Across the UK, almost 200,000 fans have backed the idea, forcing a Parliamentary debate to take place on the issue in the coming weeks.
As of 10am on Friday, October 16, 675 people in Reading’s two constituencies had signed the petition – among more than 26,000 from across the South East.
The breakdown of signatures in each constituency is:
• Reading East: 321
• Reading West 354
The petition on Parliament’s website has gathered 197,000 signatures already, meaning MPs in Westminster will have to debate the matter – now confirmed for November 9.
Petition creator Ashley Greenwood said football is a “powerful tool” that brings a range of economic and social benefits.
He added: “Football can be associated with passion, emotion, excitement and dedication across the community.
“I ask for the support of this petition as I fear that smaller clubs in particular will go out of business leading to a devastating effect on people.”
Culture Secretary Oliver Dowden admits there is a growing sense of frustration at the ban on live crowds at sporting events, but insists there can be no change until the spread of coronavirus is curbed.
Speaking at the Digital, Culture, Media and Sport committee, Mr Dowden said he desperately wanted to have socially-distanced spectators in grounds from October 1.
He added: “But there is very clear evidence from the scientific community that at this stage of the disease, with rapidly rising infections, we should be imposing restrictions – which we are – not further easements.
“We are doing things that are positively hateful, but the reason we are doing it is to secure public safety.”
Though the Conservative MP gave no timeline, he said the emergence of a vaccine, ‘on day’ testing, or further control of the virus could all help enable events with fans to return.
The Premier League says English football loses £100million every month without spectators, while the EFL said it lost £50m in revenue in 2019-20 and stands to lose a further £200m if fans do not return in 2020-21.

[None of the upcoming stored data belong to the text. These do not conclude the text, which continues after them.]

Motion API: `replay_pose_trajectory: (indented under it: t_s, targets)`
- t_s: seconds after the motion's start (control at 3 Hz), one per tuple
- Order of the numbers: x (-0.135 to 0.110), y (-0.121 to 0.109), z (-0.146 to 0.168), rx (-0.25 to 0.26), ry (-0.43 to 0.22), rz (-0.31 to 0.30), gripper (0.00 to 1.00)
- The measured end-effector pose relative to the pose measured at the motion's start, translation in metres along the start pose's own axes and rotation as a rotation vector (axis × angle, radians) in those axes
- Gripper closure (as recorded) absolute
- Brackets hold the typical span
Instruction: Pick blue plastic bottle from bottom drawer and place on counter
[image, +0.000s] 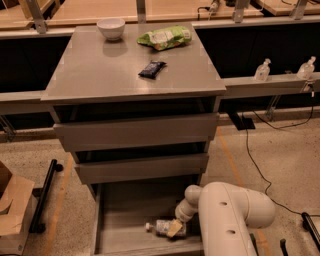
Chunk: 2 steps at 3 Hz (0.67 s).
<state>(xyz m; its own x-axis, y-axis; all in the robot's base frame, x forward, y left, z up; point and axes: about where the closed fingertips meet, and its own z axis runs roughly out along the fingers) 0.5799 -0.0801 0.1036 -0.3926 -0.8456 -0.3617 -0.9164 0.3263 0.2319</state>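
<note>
blue plastic bottle (161, 227) lying in open bottom drawer (125, 210), gripper (175, 229) at it

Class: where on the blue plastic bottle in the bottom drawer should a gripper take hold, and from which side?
Grip the blue plastic bottle across its mid-body, from above: it lies on its side on the bottom drawer floor, cap pointing left. The gripper is at its right end.
</note>
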Motion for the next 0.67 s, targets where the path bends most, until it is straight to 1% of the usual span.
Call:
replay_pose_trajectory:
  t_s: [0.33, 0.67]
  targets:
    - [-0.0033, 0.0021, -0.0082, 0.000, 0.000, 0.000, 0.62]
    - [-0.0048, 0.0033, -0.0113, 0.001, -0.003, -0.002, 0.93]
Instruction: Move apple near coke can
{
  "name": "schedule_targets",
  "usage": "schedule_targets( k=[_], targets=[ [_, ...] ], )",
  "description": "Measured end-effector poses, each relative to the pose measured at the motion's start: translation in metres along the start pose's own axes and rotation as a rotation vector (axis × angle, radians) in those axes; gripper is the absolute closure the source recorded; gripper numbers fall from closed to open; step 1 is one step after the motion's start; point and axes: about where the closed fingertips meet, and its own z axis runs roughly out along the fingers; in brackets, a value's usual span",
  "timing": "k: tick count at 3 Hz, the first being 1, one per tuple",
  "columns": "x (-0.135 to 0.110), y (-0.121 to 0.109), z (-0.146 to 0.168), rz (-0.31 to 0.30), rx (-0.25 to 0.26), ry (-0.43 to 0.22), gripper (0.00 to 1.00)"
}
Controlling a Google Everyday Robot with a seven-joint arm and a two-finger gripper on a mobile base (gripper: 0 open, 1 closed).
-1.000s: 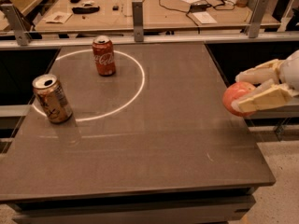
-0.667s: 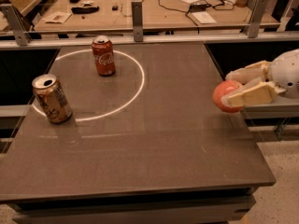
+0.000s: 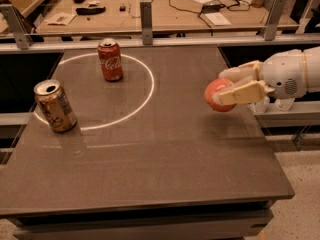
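Observation:
The apple (image 3: pixel 216 92) is orange-red and round, held between the cream fingers of my gripper (image 3: pixel 226 89) above the right part of the table. The gripper is shut on the apple and comes in from the right edge of the view. The coke can (image 3: pixel 110 60) is red with white script and a silver top. It stands upright at the far left of the table, inside a white circle line, well to the left of the apple.
A tan-gold can (image 3: pixel 55 106) with dark markings stands at the left edge of the dark table (image 3: pixel 160 174). A metal rail with posts (image 3: pixel 146 15) runs behind the table, with a wooden bench (image 3: pixel 165 14) holding cables and papers beyond it.
My gripper has carried the apple leftward, from the table's right edge to a spot over the tabletop. The cans have not moved.

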Motion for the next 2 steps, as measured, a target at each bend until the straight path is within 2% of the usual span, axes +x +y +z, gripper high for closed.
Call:
schedule_targets(
  k=[2],
  targets=[
    [-0.001,-0.025,0.065,0.009,-0.022,-0.054,1.0]
  ],
)
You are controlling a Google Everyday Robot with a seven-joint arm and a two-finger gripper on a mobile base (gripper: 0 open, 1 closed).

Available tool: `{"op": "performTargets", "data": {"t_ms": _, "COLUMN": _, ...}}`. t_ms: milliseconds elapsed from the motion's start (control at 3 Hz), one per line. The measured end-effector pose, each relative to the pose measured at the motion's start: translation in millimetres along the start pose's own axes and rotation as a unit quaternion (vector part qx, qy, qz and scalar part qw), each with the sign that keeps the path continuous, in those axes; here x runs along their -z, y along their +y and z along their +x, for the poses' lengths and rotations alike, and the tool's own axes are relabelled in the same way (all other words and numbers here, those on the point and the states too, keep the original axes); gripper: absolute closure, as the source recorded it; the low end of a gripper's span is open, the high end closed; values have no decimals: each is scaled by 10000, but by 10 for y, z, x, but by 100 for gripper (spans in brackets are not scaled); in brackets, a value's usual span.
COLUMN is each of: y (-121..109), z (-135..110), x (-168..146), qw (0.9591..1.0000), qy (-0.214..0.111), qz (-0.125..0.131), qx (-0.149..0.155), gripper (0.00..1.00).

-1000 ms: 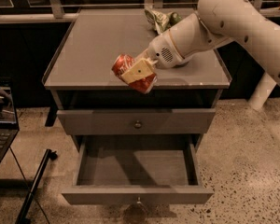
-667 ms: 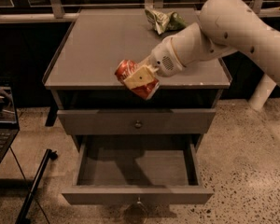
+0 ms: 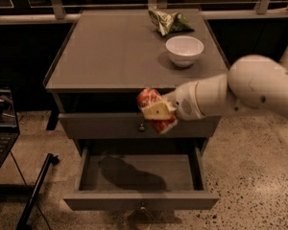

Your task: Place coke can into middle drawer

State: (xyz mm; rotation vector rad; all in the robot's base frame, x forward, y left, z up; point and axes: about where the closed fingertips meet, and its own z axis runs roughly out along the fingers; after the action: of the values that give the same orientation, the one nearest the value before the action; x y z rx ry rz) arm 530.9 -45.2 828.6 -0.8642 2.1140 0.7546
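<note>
- Above the pulled-out middle drawer, in front of the counter's edge, the coke can hangs tilted in the air; it touches neither surface.
- End effector pinches the can. One pale finger pad lies across the can's face and covers its middle. The opposite finger is hidden behind the can.
- Lettering on the can is too blurred to read.
- White arm enters from the right and is cut off at the frame edge.
- Drawer inside is plain grey, with a dark shadow on its floor.
- Closed upper drawer sits directly behind the can.
- Counter carries a white bowl and a snack bag, well apart from the can.
- Laptop at left is cropped.
</note>
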Motion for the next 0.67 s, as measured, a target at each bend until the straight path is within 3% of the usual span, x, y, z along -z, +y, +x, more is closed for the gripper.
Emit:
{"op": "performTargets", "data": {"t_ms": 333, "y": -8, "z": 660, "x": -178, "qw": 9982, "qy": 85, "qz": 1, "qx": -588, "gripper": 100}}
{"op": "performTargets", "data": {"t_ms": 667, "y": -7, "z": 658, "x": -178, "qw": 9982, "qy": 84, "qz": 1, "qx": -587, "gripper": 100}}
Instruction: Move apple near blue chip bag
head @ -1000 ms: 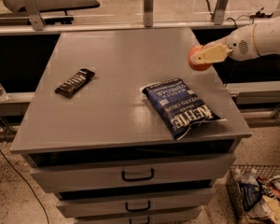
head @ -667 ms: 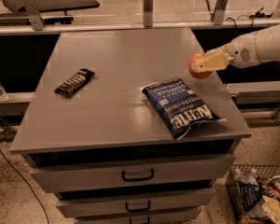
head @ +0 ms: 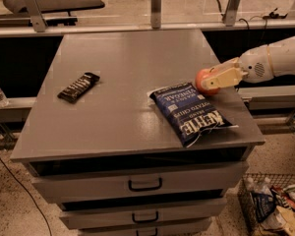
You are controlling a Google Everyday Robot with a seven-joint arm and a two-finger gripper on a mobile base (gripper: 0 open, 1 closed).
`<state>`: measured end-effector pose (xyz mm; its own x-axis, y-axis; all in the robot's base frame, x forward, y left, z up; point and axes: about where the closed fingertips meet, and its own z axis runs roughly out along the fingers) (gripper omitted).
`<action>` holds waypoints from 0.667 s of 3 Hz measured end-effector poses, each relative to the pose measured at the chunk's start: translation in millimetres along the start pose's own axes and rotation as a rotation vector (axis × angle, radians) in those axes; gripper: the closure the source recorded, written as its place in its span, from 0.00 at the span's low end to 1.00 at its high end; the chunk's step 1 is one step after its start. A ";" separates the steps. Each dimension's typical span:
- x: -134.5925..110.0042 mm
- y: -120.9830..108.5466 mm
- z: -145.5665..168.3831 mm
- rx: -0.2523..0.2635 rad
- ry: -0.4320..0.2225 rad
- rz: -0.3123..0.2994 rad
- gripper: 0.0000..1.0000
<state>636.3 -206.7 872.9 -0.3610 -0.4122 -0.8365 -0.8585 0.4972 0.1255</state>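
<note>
My end effector (head: pixel 210 82) grips the apple (head: pixel 201 78), just off the blue chip bag (head: pixel 191 113) at its far right corner; bag's long axis runs away diagonally; lowering to the counter (head: pixel 113 107) should suffice.

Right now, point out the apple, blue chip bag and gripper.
apple (head: pixel 201 79), camera view, exposed left side.
blue chip bag (head: pixel 191 113), camera view, middle of its printed face.
gripper (head: pixel 210 82), camera view, fingertips around apple, right edge of table (head: pixel 238 102).

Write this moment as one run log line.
pincer: shut on apple | where: over table, beside blue chip bag | step: apple not yet released
</note>
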 end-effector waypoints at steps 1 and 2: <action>5.6 9.3 5.2 -0.059 -0.005 -0.019 0.53; 6.1 16.1 4.8 -0.107 -0.017 -0.045 0.22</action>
<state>622.0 -197.6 867.3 -0.3155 -0.4193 -0.8513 -0.9081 0.3938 0.1426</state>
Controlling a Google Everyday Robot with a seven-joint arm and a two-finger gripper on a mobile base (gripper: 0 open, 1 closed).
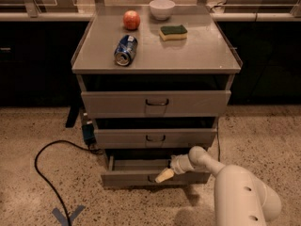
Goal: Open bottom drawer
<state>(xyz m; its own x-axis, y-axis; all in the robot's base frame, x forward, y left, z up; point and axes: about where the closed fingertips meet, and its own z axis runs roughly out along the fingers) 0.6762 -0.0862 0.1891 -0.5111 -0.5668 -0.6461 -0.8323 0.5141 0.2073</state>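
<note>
The bottom drawer (pixel 127 178) is the lowest and slimmest of three grey drawers in a metal cabinet. It stands partly pulled out, with a strip of its tray showing behind the front panel. My gripper (pixel 163 176) is at the middle of the drawer's front, where the handle sits, and it hides the handle. My white arm (pixel 240 192) reaches in from the lower right.
The middle drawer (pixel 155 138) and the top drawer (pixel 155 102) are slightly out. On the cabinet top (pixel 202 55) lie a red apple (pixel 131 19), a white bowl (pixel 162 7), a green sponge (pixel 173 32) and a tipped can (pixel 125 50). A black cable (pixel 42 173) loops over the floor at left.
</note>
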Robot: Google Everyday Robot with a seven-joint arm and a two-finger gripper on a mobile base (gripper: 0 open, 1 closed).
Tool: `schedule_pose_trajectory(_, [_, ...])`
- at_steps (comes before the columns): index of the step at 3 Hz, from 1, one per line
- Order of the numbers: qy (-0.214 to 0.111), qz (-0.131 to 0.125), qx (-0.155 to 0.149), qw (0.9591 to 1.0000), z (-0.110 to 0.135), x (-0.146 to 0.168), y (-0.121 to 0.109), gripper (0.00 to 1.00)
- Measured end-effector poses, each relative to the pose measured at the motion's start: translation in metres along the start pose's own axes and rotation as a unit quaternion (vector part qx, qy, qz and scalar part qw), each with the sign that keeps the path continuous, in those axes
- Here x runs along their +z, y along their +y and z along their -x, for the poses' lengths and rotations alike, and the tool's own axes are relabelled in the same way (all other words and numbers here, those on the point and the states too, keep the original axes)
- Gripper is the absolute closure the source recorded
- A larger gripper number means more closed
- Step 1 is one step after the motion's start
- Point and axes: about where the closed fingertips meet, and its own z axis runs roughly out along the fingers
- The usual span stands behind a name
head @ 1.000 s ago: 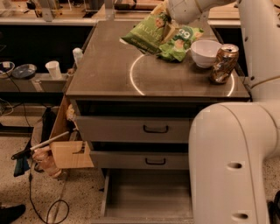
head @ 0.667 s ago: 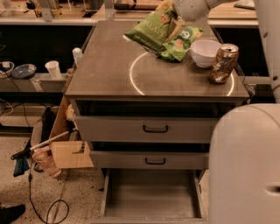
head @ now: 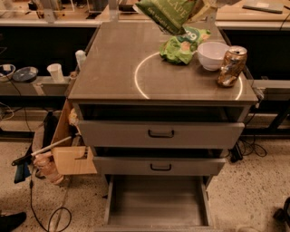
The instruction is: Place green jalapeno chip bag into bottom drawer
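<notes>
The green jalapeno chip bag (head: 168, 13) is seen raised clear of the bench (head: 108, 68), hanging at the top edge of the camera view above the bench's far side. It is gripped at its right end by the hand (head: 201, 10), which is mostly cut off by the upper border. Only a pale part of the hand is shown against the bag, and the clenched grasp is judged from the bag being carried in the air with nothing under it.

The pick-up can therefore be counted as done. The carry and the release are left. The bottom drawer (head: 154, 201) is found pulled out at the foot of the cabinet, well below and in front of the bag, and nothing is seen lying in it. The two wider drawers above it, the top drawer (head: 161, 133) and the middle drawer (head: 158, 166), are partly drawn out as well. It is judged that their fronts will have to be passed on the way down.

Little of the arm's pose can be read: the arm is brought in from the upper right and only a pale sliver of it is shown at the top border, so the wrist angle cannot be told. The bag is held tilted, its lower corner pointing down over a brighter green bag (head: 183, 44) that lies on the bench. Beside that bag a white bowl (head: 213, 54) is set, and a can (head: 231, 66) is stood near the right edge.
</notes>
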Motion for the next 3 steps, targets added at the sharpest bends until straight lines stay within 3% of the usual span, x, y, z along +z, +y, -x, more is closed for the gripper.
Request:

Premier League chief executive Richard Masters questioned why football stadiums remain closed, but indoor arts and music events are still taking place.
He said: “We understand that DCMS has to do things for different sectors but ultimately there’s an inconsistency there, that you can go to an indoor venue, enjoy an evening out.
“We think that’s a really positive thing, the big question is why can’t that be, in the near future, sports venues as well?”
Masters has backed the petition, writing an open letter to fans earlier this month alongside the heads of the English Football League and Football Association.
It read: “We all know football is not the same without fans. Every player and manager is missing the direct connection with you and the impact that you have on our games.
“The sooner we can return, the sooner we can reunite communities and support local jobs, livelihoods, regional businesses and also the national economy.”